### [INSTRUCTIONS TO FOLLOW]
Below are some records. Reproduce them exactly from their first line through the line with "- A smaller", inclusive.

**********

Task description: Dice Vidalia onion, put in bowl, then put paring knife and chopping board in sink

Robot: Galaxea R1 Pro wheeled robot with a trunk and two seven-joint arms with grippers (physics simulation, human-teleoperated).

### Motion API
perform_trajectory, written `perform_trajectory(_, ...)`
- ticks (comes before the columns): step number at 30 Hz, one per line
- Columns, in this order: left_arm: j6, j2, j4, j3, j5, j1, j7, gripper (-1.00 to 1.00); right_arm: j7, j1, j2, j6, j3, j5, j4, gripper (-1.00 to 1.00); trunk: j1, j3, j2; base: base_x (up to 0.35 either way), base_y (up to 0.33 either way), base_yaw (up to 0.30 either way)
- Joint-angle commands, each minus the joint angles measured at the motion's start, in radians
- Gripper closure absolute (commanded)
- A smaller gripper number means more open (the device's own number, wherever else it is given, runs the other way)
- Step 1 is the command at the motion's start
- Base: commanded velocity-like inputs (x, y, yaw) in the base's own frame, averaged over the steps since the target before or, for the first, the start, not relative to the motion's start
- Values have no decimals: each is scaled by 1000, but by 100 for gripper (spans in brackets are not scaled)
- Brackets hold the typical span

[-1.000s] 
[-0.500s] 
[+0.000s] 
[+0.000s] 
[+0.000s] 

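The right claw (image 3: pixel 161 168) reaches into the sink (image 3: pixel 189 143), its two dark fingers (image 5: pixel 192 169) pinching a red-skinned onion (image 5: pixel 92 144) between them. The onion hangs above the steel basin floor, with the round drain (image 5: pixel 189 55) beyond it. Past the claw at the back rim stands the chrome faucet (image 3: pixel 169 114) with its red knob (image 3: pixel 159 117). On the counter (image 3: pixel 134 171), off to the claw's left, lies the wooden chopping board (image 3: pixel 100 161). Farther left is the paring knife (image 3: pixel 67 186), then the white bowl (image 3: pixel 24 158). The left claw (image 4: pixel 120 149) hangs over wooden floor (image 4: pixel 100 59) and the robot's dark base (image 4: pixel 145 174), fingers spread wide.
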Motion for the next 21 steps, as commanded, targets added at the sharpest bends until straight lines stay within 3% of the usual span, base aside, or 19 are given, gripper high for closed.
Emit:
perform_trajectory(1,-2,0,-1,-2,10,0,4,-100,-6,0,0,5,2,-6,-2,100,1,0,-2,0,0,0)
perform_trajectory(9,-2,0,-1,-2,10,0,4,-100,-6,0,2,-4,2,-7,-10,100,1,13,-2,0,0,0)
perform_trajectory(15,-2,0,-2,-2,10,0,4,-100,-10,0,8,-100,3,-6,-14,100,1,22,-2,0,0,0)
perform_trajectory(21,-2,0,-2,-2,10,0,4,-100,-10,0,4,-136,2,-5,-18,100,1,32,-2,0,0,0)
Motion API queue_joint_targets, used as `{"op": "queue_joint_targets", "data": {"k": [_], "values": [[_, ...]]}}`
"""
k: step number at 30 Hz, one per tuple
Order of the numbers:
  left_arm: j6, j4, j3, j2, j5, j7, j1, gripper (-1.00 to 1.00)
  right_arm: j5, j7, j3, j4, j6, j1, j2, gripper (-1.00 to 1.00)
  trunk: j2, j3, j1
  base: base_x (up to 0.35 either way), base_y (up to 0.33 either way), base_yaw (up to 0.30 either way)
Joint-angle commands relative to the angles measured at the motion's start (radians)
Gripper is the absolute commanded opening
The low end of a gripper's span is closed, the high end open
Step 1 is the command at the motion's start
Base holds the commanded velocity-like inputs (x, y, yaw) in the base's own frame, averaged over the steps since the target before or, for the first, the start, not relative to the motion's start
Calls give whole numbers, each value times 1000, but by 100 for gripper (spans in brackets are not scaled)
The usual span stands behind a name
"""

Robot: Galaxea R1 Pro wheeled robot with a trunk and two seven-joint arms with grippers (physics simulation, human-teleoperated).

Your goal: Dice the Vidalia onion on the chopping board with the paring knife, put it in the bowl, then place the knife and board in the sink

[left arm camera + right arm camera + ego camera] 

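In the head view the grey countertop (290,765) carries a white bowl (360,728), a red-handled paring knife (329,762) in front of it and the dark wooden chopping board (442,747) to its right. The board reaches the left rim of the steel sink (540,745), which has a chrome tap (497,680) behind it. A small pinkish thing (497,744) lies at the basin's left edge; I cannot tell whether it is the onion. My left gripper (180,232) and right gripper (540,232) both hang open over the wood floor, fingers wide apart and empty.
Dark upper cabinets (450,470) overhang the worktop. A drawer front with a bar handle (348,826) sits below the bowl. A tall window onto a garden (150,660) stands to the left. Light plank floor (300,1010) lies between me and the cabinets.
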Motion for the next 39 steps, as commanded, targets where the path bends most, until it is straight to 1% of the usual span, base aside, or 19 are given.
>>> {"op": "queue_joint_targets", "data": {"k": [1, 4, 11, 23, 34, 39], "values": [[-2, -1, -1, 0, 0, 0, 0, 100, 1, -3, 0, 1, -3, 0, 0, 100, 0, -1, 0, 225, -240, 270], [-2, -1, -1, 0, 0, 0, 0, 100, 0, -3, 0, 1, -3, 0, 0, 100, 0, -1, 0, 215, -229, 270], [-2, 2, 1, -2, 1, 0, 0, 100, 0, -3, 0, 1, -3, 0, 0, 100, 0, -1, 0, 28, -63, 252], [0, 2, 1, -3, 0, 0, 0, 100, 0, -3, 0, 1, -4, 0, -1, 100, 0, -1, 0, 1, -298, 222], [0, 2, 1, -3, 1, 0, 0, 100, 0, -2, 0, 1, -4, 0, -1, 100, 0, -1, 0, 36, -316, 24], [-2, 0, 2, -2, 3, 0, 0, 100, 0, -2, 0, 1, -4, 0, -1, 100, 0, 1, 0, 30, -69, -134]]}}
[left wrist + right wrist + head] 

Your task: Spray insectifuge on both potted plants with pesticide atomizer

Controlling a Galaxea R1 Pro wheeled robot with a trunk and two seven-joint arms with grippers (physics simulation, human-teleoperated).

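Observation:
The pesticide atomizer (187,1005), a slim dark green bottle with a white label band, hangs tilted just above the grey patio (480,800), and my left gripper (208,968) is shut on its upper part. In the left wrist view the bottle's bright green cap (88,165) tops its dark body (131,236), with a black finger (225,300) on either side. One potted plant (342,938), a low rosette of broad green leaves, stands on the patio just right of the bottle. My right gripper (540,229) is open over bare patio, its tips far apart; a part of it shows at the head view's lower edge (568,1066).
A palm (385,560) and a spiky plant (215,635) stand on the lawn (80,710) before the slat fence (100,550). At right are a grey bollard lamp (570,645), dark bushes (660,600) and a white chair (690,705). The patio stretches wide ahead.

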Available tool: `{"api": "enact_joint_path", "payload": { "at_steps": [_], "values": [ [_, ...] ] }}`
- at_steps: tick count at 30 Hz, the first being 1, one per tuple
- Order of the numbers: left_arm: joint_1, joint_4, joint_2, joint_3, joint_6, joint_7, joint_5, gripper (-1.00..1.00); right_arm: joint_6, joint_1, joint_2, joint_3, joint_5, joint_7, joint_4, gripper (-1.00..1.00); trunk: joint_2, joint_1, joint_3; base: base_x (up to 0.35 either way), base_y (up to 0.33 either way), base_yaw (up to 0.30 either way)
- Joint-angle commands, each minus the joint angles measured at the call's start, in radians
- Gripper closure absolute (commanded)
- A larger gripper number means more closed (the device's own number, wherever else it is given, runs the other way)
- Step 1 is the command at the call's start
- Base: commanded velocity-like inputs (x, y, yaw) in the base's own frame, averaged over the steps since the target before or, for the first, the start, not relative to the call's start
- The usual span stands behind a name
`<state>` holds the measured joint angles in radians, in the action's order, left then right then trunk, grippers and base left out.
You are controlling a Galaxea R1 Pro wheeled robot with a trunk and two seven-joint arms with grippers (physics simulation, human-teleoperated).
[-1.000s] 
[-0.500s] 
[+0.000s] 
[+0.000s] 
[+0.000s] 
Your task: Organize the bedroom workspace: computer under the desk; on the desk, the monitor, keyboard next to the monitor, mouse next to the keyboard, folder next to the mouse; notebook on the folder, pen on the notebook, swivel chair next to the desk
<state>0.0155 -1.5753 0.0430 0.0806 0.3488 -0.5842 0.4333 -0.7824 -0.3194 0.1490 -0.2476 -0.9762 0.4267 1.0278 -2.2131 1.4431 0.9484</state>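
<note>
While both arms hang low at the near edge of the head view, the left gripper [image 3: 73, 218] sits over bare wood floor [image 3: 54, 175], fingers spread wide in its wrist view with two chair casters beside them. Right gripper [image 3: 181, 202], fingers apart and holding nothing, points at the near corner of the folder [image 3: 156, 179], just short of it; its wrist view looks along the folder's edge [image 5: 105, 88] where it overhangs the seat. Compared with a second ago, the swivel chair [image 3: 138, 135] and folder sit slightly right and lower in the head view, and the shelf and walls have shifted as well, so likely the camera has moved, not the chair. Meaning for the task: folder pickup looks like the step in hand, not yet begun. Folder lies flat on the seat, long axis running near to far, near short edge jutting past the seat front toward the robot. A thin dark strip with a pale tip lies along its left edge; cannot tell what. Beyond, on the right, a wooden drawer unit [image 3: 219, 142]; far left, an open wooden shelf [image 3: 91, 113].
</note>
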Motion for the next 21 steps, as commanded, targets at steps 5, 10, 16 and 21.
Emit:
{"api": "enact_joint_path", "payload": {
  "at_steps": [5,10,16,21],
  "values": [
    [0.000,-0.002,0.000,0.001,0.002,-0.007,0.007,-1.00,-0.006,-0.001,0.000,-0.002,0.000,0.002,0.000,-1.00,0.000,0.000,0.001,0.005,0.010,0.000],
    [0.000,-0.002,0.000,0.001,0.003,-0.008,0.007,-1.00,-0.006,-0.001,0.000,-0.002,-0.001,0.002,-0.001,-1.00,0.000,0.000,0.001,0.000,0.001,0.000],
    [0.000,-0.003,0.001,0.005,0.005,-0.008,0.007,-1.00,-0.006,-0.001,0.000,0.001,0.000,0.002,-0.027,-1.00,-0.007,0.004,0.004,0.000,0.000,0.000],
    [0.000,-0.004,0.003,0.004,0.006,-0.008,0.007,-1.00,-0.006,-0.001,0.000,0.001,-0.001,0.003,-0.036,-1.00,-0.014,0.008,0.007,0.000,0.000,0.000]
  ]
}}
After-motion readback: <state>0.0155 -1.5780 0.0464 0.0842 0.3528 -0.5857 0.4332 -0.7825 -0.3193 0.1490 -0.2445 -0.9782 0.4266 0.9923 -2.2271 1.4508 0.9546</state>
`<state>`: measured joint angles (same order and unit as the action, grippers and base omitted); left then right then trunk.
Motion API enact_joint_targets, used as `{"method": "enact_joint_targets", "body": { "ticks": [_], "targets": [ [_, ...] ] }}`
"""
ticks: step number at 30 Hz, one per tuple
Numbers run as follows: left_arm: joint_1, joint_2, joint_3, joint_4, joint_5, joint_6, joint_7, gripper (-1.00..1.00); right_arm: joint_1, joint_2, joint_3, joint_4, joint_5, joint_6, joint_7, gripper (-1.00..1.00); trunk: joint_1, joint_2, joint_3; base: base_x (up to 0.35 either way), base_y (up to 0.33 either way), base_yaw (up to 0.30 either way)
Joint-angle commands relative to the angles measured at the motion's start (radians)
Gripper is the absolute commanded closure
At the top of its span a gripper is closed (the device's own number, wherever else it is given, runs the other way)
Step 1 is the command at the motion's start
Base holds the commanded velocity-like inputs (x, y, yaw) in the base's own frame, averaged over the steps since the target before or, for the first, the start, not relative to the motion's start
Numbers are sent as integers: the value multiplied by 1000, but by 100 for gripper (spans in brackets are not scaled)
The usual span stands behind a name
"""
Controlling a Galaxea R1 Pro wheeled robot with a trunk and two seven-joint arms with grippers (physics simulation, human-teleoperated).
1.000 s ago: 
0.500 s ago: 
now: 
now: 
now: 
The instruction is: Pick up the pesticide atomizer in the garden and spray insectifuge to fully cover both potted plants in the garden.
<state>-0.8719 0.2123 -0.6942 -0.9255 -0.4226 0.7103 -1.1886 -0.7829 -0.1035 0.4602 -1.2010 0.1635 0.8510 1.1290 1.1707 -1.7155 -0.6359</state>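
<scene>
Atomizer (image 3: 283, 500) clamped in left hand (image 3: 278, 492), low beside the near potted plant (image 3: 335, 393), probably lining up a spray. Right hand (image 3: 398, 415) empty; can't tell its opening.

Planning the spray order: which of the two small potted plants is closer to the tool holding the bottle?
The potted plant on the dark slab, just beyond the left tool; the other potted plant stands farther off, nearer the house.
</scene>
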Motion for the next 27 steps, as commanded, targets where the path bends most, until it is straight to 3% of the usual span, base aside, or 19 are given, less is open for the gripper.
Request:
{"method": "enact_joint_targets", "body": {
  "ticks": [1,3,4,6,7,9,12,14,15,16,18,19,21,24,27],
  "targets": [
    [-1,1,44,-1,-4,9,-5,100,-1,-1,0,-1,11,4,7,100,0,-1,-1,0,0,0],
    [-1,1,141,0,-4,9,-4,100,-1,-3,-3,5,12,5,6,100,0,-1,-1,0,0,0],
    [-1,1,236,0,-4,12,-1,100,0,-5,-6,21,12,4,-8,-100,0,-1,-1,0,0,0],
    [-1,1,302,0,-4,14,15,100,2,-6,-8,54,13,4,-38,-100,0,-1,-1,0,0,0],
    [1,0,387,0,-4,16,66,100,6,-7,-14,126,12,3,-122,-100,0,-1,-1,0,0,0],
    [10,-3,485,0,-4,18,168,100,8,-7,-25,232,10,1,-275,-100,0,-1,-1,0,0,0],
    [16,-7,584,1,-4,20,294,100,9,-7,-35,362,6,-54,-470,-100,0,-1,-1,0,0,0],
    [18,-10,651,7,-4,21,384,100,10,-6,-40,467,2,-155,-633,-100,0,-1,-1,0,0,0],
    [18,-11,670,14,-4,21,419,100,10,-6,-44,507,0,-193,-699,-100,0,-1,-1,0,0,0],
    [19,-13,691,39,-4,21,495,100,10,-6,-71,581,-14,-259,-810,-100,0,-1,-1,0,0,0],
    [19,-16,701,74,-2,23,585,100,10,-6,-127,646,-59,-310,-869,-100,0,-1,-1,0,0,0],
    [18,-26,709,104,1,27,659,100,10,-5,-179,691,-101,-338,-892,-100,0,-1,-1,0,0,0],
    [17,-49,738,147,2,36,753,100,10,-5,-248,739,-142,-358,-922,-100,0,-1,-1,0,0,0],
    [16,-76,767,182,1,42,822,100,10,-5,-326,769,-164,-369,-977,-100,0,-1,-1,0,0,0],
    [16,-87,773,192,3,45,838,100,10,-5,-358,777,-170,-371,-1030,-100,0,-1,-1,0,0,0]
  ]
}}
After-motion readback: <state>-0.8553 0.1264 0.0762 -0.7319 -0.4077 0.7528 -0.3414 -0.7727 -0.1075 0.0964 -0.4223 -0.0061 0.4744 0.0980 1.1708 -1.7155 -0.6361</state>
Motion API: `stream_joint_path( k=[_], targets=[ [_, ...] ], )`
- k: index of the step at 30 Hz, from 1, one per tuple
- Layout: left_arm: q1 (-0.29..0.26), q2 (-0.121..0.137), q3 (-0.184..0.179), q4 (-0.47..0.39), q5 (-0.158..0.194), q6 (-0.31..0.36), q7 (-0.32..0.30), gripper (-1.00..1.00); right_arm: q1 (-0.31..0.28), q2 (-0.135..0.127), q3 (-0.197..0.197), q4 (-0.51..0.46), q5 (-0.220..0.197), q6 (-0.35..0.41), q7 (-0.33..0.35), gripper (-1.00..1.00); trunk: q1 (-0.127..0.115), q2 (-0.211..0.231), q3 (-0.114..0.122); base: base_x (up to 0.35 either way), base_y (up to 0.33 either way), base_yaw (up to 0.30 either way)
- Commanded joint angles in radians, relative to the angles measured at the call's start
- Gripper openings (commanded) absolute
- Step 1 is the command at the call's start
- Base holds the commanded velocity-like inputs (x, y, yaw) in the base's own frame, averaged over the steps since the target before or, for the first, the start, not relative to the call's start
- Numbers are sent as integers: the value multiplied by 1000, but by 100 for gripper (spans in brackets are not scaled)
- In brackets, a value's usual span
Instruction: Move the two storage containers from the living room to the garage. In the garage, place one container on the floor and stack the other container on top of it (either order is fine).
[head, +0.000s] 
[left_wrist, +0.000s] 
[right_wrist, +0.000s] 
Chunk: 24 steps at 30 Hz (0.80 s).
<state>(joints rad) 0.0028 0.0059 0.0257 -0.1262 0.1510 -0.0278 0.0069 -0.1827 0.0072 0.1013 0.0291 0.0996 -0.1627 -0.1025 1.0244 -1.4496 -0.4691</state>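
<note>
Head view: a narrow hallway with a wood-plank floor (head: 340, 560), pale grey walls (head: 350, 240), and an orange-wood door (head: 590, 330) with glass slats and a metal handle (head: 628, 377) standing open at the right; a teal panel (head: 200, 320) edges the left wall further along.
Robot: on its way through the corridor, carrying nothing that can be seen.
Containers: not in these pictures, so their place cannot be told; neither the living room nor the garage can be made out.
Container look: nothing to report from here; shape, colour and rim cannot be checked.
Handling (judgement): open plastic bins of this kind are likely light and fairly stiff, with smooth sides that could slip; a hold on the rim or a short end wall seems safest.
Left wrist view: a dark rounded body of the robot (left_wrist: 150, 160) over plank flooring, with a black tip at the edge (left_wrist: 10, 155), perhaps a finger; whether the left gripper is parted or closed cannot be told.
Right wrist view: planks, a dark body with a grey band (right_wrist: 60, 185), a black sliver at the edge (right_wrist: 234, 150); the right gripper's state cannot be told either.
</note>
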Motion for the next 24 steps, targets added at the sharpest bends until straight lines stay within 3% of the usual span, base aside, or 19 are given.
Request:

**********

### [YOUR RESPONSE]
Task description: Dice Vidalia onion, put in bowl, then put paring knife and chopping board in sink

Robot: Galaxea R1 Pro wheeled robot with a trunk and two seven-joint arms with grippers (physics simulation, human-teleoperated).

### Motion API
perform_trajectory, written `perform_trajectory(_, ...)`
- ticks (comes before the columns): step number at 30 Hz, one per line
- Columns, in this order: left_arm: j6, j2, j4, j3, j5, j1, j7, gripper (-1.00 to 1.00); right_arm: j7, j1, j2, j6, j3, j5, j4, gripper (-1.00 to 1.00); trunk: j1, j3, j2; base: base_x (up to 0.35 either way), base_y (up to 0.33 either way), base_yaw (up to 0.30 either way)
- Joint-angle commands, each minus the joint angles measured at the motion's start, in radians
- Gripper closure absolute (commanded)
- A smaller gripper number means more open (the device's own number, wherever else it is given, runs the other way)

The response to this exercise is complete.